Au niveau institutionnel, au XIVe siècle, «des administrations temporaires de santé dédiées à la peste apparaissent (…), comme à Florence et Venise. Au milieu du XVème siècle, certaines d’entre elles, à Florence ou Milan, deviennent permanentes», poursuit Marilyn Nicoud. Sous-jacent à cette démarche, une dynamique sociétale importante : «Il existe une demande de soins qui émane des citadins. La santé est devenu un enjeu de bon gouvernement de la ville», analyse l’historienne. La santé constitue même facteur d’attractivité : les villes italiennes, en concurrence entre elles, embauchent des médecins pour offrir gratuitement des soins aux citoyens.
Promotion sociale rapide et structuration de l’action publique
Mais la peste suscite aussi d’importants changements économiques, à la ville comme à la campagne.
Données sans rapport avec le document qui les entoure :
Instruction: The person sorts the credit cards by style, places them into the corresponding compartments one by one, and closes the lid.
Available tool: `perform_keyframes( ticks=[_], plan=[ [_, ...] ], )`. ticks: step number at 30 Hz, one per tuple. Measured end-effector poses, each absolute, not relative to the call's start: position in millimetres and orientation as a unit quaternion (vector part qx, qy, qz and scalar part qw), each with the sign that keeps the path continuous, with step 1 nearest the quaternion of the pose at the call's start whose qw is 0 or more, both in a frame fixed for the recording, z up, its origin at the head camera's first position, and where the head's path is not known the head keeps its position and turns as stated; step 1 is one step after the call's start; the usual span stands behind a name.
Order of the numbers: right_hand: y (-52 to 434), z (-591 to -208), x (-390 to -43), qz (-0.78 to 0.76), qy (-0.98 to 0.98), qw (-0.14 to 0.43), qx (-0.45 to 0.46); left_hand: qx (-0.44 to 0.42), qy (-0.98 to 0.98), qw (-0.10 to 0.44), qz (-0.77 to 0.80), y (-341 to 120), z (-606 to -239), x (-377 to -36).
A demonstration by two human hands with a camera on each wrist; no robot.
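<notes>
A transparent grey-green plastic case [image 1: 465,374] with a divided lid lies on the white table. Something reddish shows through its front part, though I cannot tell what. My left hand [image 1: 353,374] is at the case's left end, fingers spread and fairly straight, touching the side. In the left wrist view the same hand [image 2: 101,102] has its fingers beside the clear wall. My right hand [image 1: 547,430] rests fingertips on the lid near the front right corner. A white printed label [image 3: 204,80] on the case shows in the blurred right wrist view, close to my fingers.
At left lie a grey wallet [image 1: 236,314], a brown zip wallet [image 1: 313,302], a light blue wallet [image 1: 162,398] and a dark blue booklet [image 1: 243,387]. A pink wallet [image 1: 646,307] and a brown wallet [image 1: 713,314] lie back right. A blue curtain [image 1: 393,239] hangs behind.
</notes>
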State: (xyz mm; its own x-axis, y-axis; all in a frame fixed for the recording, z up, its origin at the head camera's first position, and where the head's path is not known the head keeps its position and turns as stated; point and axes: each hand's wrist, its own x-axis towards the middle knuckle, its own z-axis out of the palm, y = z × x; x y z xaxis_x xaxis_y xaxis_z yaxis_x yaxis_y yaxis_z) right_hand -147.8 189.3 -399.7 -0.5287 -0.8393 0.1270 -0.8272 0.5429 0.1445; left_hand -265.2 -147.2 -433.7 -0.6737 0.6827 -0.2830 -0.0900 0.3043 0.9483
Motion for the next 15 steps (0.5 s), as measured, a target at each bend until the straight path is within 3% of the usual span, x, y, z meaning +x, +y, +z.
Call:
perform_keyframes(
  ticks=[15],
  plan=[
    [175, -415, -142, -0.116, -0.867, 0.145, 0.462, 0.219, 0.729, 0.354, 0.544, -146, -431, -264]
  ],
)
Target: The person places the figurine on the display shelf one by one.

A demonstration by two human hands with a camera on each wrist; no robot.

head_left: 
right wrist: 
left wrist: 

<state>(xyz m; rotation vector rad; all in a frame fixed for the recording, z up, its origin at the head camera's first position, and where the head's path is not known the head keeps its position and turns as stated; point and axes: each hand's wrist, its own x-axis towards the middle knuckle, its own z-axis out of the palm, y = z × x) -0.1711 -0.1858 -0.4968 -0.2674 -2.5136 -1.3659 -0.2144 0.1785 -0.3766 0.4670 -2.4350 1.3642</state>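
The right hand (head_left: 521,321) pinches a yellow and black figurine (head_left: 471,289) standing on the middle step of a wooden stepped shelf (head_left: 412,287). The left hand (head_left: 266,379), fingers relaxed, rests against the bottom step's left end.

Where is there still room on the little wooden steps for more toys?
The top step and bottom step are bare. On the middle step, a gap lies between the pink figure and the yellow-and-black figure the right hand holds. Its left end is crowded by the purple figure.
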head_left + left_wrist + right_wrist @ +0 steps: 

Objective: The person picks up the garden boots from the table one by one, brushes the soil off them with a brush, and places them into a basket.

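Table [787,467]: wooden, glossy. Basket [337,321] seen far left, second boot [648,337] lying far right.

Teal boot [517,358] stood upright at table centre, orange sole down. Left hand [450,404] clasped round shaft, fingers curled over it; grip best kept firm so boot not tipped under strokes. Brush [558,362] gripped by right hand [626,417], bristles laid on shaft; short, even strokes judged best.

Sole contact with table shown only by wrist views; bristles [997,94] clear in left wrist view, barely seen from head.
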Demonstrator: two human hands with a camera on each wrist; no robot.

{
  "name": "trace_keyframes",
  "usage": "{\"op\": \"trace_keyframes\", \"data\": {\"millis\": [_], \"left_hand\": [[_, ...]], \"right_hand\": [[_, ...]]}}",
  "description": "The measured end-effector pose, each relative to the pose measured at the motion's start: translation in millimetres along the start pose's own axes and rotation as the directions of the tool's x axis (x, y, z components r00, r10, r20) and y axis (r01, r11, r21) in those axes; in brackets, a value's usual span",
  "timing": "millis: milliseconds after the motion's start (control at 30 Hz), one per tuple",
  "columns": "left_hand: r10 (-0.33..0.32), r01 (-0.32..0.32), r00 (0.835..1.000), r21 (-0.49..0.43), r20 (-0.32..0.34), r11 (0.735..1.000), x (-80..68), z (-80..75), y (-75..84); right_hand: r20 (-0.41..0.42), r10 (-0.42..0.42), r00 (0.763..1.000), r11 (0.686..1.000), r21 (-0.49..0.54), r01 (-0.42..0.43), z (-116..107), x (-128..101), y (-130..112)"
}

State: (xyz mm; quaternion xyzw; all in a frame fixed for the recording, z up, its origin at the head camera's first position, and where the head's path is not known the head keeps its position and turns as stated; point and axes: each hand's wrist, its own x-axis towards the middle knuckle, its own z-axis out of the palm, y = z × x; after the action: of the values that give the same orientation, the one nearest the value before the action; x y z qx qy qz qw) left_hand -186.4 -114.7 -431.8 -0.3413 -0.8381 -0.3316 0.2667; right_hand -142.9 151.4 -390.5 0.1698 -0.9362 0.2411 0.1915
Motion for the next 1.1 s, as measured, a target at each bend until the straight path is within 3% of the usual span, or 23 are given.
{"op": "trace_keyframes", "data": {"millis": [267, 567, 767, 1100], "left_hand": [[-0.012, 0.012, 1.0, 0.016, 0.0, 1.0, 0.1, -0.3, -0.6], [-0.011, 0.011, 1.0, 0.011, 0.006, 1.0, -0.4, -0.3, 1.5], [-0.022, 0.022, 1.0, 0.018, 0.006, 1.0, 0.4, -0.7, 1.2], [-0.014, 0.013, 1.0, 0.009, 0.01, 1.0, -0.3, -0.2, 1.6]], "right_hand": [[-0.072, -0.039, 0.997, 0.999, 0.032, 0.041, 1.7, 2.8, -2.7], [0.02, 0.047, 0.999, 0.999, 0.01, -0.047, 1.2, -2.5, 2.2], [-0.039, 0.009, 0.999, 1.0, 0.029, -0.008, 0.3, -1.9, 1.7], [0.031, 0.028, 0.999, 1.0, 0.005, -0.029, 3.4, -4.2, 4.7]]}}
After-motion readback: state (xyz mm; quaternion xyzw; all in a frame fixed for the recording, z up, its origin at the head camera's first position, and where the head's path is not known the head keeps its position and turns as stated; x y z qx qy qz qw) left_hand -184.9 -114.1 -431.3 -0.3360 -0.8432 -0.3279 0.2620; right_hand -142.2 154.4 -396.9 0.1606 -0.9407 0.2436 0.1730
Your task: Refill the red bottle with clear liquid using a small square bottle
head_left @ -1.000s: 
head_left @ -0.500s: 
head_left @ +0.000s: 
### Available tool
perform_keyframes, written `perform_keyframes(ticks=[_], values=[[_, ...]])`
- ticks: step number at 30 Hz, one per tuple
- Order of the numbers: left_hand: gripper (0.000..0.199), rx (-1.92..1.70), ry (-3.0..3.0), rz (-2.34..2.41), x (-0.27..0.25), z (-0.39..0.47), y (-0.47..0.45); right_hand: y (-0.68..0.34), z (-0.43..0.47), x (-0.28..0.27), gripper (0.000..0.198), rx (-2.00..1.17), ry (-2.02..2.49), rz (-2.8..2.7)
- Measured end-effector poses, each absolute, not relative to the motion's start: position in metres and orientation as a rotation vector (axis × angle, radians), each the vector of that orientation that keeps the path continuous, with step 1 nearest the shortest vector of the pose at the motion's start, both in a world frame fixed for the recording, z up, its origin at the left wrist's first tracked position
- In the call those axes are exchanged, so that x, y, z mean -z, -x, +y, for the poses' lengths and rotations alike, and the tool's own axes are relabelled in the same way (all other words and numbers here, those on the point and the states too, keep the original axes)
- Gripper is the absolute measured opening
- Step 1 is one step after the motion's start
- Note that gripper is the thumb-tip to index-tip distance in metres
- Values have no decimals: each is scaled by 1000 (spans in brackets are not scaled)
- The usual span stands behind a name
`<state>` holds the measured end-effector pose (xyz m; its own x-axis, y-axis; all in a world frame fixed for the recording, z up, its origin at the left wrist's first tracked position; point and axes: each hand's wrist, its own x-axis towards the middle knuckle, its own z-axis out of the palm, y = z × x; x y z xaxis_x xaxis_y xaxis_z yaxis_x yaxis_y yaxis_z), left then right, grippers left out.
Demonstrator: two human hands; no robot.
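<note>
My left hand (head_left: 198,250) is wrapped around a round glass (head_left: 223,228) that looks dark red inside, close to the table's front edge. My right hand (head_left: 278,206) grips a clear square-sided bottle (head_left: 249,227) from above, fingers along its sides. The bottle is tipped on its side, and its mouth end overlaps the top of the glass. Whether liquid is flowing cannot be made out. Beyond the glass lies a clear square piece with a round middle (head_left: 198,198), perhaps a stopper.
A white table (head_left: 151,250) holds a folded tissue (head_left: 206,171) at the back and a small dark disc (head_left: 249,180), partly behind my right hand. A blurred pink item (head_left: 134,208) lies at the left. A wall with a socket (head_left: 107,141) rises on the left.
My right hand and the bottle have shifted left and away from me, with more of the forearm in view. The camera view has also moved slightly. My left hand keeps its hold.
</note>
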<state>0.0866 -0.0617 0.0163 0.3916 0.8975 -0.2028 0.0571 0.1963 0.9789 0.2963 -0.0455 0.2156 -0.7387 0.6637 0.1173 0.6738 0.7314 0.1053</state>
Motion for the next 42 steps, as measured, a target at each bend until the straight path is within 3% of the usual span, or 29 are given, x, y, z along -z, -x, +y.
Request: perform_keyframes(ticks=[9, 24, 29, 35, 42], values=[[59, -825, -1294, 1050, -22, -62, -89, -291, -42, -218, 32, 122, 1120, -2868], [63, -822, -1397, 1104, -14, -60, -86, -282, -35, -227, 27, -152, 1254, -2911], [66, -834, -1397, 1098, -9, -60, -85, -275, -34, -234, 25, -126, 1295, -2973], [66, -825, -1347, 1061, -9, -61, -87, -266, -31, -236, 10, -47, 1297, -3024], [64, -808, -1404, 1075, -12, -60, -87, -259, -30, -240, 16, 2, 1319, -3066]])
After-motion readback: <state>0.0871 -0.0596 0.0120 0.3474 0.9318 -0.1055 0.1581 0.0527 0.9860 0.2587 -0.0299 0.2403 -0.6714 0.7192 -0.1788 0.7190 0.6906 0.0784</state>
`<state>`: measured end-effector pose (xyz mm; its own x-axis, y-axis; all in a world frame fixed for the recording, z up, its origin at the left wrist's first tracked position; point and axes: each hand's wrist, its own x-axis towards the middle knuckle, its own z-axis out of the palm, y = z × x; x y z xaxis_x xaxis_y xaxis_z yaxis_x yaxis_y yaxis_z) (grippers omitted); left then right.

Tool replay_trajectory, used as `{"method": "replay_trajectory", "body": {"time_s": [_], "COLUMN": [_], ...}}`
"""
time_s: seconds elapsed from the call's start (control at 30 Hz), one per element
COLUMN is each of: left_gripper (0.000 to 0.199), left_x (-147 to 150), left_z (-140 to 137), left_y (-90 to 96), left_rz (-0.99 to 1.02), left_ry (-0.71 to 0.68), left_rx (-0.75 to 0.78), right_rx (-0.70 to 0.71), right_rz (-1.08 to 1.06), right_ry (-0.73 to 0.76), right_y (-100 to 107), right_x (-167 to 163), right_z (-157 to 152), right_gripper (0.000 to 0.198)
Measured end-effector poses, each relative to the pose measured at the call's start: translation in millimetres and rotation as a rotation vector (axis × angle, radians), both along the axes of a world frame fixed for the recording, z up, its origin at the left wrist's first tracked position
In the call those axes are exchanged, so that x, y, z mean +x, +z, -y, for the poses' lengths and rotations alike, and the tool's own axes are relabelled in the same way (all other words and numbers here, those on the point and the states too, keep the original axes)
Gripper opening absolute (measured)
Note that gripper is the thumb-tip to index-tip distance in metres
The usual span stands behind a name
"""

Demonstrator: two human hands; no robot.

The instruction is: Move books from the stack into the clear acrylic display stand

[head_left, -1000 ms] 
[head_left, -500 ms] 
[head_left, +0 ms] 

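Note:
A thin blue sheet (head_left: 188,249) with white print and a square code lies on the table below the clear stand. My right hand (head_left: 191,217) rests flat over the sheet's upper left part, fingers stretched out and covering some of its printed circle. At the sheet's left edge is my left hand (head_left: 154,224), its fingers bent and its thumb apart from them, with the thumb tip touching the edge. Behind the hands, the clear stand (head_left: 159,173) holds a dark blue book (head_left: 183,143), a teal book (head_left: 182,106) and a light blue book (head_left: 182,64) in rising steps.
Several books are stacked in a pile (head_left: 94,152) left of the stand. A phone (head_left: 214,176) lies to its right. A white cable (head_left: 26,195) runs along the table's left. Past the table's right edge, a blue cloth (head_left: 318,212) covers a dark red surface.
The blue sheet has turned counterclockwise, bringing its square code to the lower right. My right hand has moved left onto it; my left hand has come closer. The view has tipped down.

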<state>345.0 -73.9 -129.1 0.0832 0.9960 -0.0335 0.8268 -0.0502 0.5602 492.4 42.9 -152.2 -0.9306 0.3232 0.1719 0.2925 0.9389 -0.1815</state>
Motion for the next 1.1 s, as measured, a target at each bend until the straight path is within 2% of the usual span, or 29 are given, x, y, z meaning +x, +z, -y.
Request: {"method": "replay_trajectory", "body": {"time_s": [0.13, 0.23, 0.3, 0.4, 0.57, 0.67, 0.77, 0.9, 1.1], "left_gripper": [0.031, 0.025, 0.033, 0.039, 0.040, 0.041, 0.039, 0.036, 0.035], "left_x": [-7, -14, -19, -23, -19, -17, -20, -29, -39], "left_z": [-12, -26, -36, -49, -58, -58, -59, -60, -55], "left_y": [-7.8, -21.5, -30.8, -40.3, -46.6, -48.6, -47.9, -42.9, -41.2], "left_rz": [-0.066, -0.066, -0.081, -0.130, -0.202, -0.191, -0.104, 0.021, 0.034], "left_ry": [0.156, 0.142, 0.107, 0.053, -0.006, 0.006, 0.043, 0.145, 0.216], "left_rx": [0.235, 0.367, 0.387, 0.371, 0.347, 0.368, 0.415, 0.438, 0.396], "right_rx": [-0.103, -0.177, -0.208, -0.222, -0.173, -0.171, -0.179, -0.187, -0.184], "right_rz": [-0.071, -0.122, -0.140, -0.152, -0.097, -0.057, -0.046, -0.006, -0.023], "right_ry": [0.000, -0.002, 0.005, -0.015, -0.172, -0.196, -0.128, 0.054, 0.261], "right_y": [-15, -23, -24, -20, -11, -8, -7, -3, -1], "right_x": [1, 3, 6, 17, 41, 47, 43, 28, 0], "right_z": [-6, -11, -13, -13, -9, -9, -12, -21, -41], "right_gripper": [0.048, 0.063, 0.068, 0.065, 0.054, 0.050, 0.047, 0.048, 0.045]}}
Dans le monde rural, «les nouveaux terroirs qui avaient été défrichés, les zones parfois plus difficile d’accès, sont abandonnés. Il arrive que l’on passe d’une économie de production agricole à pastorale, par manque d’hommes», relate Marilyn Nicoud. Certains fuient vers la ville. «Quand la mortalité retombe, la ville redevient attractive car le marché du travail s’est tari. Le manque de main d’œuvre suscite de forts mouvements migratoires volontaires, voire, incités par les villes. Les nouveaux venus connaissent parfois des formes de promotion sociale rapide, car il faut répondre à des besoins non satisfaits», poursuit l’historienne.
Plus globalement, ces épisodes sont marqués par une augmentation des prix, des salaires, et une baisse des revenus liés à la rente. Le fait est contre-intuitif mais «la crise a généré une meilleure répartition des richesses», analyse Marilyn Nicoud, Autre fait notable, «les conséquences économiques de la peste ont généré des formes d’intervention publique», poursuit l’historienne. Par exemple, les cités, soucieuses d’attirer de la main d’œuvre, facilitent l’obtention de la citoyenneté, normalement attribuée au compte-goutte. Ou alors elles procèdent à des exemptions de taxes sur les activités qu’elles souhaitent favoriser. En France, et dans le Royaume de Castille, on légifère pour tenter de limiter l’inflation. Les autorités publiques mettent aussi en place des politiques d’assistance aux plus défavorisés, «disparates» et «contradictoires», entre chasse aux pauvres et assistance…
Au final, si la peste a constitué un choc démographique majeur, «elle n’a pas suscité l’écroulement d’un monde», constate Marilyn Nicoud. En revanche, elle a constitué un «facteur d’accélération» de la consolidation de l’intervention des autorités publiques dans le champs de la santé et dans le monde du travail et économique.